Extracted records:
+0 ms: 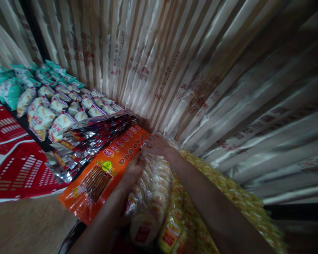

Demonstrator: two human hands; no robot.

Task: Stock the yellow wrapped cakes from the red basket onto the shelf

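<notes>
My left hand (134, 168) is curled at the seam between a large orange packet (100, 173) and a row of clear-wrapped pale round cakes (157, 183). Its fingers are partly hidden, and what they grip cannot be made out. My right hand (159, 144) lies with fingers stretched over the far end of the pale cakes, touching their wrapping. The orange packet has a window showing brown sticks. Right of the pale cakes, yellow-wrapped rounds (172, 229) run in rows under my right forearm.
Silvery snack packets (79, 144) overlap left of the orange one. Beyond them lie white striped bags (39, 113) and teal bags (12, 90). A pleated printed curtain (148, 63) hangs along the back. Red printed sheets (16, 169) hang at the front left above the floor (23, 222).
</notes>
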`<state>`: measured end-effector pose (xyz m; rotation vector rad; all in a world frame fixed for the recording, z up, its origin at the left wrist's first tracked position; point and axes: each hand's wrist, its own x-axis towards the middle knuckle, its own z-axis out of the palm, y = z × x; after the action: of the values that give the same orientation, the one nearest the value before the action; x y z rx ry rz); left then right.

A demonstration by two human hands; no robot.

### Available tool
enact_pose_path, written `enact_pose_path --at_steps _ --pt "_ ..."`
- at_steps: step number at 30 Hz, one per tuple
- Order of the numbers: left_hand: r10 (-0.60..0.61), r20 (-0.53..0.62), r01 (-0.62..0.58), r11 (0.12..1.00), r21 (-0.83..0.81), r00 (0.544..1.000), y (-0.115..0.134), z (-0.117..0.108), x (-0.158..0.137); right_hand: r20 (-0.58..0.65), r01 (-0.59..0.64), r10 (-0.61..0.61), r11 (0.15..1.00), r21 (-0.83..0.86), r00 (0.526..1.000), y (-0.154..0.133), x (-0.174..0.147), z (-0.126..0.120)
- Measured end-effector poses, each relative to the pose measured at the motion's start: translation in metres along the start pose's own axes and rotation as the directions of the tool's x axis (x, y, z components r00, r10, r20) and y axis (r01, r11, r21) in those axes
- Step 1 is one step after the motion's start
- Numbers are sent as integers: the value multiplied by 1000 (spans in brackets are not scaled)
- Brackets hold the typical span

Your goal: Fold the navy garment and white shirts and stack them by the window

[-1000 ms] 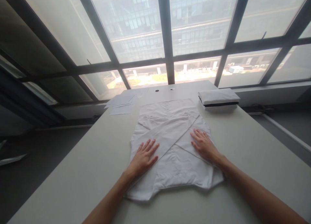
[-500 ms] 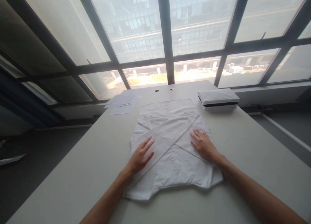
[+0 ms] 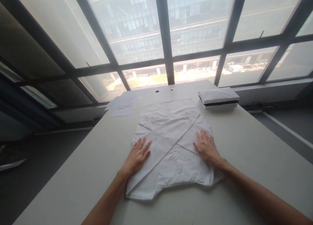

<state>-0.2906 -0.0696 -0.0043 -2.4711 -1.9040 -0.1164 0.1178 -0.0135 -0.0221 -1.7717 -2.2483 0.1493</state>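
Note:
A white garment (image 3: 176, 163), which looks like a shirt, lies spread on the table before me. Its long sleeves are folded across the body and overlap in the middle. My left hand (image 3: 137, 155) rests on the garment's left side with fingers spread, flat on the sleeve. On the opposite side, my right hand (image 3: 206, 147) lies with outstretched fingers near the garment's right edge. Neither hand grasps the cloth. Gathered wrinkles run along the centre, and the lower right corner is partly hidden by my right forearm.
The white table (image 3: 90, 173) reaches toward large framed windows (image 3: 137, 26). A stack of folded white cloth (image 3: 218, 94) with a dark band sits at the far right. Sheets of paper (image 3: 122, 103) lie at the far left, and a round cable hole (image 3: 157, 91) is at the back.
My left hand has slid left and slightly back toward the garment's edge. My right hand has shifted a little right, toward the other edge. The garment's folds look nearly the same.

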Motion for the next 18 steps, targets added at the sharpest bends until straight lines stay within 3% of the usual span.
enact_pose_path --at_steps 5,18 --pt "-90 31 88 995 55 995 5 -3 -1 52 4 -1 998 -57 999 4 1 9" --pt "-146 69 144 989 40 987 11 -7 0 28 4 -3 998 -58 1000 6 4 13"
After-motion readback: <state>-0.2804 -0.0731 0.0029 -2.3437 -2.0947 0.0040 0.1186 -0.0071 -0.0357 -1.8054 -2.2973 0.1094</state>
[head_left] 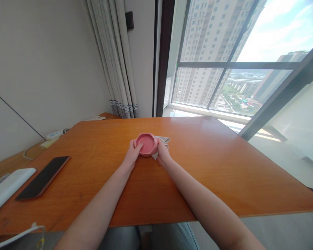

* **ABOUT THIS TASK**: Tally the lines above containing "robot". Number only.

* **COMPLETED EXERCISE**: 2